George Green

Personal information
- Full name: George Henry Green
- Date of birth: 2 May 1901
- Place of birth: Leamington Spa, England
- Date of death: 1980 (aged 78–79)
- Position: Wing half

Senior career*
- Years: Team / Apps / (Gls)
- Leamington St John's
- Leamington Imperial
- Leamington Town
- Nuneaton Town
- 1923–1934: Sheffield United / 393 / (10)
- 1934–1936: Leamington Town

International career
- 1925–1928: England / 8 / (0)

= George Green (footballer, born 1901) =

English footballer (1901–1980)

George Henry Green (2 May 1901 – 1980) was an English footballer who played as a wing half in the Football League with Sheffield United in the 1920s and 1930s.

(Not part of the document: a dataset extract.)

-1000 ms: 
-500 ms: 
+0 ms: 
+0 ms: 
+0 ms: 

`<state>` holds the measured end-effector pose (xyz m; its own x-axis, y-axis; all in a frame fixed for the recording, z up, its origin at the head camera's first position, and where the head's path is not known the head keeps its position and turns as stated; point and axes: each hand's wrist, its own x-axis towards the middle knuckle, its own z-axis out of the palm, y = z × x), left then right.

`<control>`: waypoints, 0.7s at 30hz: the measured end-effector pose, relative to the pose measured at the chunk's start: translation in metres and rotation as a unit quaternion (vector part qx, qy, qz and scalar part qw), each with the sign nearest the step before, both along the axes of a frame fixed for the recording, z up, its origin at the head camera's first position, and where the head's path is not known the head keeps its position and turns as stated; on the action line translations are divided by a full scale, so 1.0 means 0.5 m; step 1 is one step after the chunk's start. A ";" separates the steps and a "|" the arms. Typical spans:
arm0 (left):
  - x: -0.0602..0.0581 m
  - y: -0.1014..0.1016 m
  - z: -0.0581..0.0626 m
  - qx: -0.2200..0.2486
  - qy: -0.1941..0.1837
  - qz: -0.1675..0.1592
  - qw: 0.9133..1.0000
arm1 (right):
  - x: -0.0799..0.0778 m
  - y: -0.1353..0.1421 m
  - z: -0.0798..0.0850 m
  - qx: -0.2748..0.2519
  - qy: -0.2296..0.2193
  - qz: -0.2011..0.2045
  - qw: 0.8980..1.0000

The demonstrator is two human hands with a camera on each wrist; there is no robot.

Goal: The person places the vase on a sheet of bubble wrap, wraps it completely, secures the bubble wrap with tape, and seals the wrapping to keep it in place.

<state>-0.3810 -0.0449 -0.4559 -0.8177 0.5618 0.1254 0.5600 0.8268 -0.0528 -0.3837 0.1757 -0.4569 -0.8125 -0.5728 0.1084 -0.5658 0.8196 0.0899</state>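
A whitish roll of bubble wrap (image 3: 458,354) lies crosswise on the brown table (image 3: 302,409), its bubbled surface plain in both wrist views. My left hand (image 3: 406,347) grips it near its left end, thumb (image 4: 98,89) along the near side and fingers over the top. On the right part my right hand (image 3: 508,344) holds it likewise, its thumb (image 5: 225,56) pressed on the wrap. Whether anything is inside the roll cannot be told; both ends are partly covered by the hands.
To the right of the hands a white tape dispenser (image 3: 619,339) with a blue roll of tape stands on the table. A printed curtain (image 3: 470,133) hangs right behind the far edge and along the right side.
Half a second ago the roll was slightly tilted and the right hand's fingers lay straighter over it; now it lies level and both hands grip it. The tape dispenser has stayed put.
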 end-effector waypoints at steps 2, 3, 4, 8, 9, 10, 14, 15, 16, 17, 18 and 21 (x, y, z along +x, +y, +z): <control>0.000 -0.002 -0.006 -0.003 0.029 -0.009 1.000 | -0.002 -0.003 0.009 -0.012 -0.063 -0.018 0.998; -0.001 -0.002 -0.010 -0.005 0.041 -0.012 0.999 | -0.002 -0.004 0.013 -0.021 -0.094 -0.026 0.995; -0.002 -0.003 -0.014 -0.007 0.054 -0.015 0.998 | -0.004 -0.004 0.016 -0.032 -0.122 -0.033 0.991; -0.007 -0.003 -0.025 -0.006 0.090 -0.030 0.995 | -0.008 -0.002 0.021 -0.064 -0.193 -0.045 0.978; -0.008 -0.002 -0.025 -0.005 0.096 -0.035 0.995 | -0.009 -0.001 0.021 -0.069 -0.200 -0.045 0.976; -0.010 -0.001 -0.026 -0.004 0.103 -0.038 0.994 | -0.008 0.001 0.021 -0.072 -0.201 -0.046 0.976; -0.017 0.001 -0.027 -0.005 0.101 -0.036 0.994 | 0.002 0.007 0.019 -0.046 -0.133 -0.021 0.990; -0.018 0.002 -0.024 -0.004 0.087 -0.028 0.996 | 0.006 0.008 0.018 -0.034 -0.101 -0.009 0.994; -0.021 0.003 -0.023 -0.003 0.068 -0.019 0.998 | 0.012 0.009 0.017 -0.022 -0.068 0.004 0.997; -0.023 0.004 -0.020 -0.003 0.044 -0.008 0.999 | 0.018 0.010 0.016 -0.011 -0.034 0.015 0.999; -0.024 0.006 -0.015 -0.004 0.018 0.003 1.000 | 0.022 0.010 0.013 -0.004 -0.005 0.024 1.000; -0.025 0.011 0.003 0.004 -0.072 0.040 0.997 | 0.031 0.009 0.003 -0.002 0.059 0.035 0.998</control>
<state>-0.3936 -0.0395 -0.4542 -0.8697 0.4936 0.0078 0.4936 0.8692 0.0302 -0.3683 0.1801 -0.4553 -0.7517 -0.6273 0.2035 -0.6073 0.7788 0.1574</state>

He was born in Leamington Spa and played for a number of local teams before signing for First Division side Sheffield United in 1923. He went on to make 422 senior appearances for the Yorkshire club, scoring 11 times. He was a member of the successful United side that won the FA Cup in 1925.

Four weeks after winning the FA Cup, Green was awarded his first England cap against France. He went on to appear eight times for his country, winning his last cap against Belgium on 19 May 1928.

He finished his career at Leamington Town.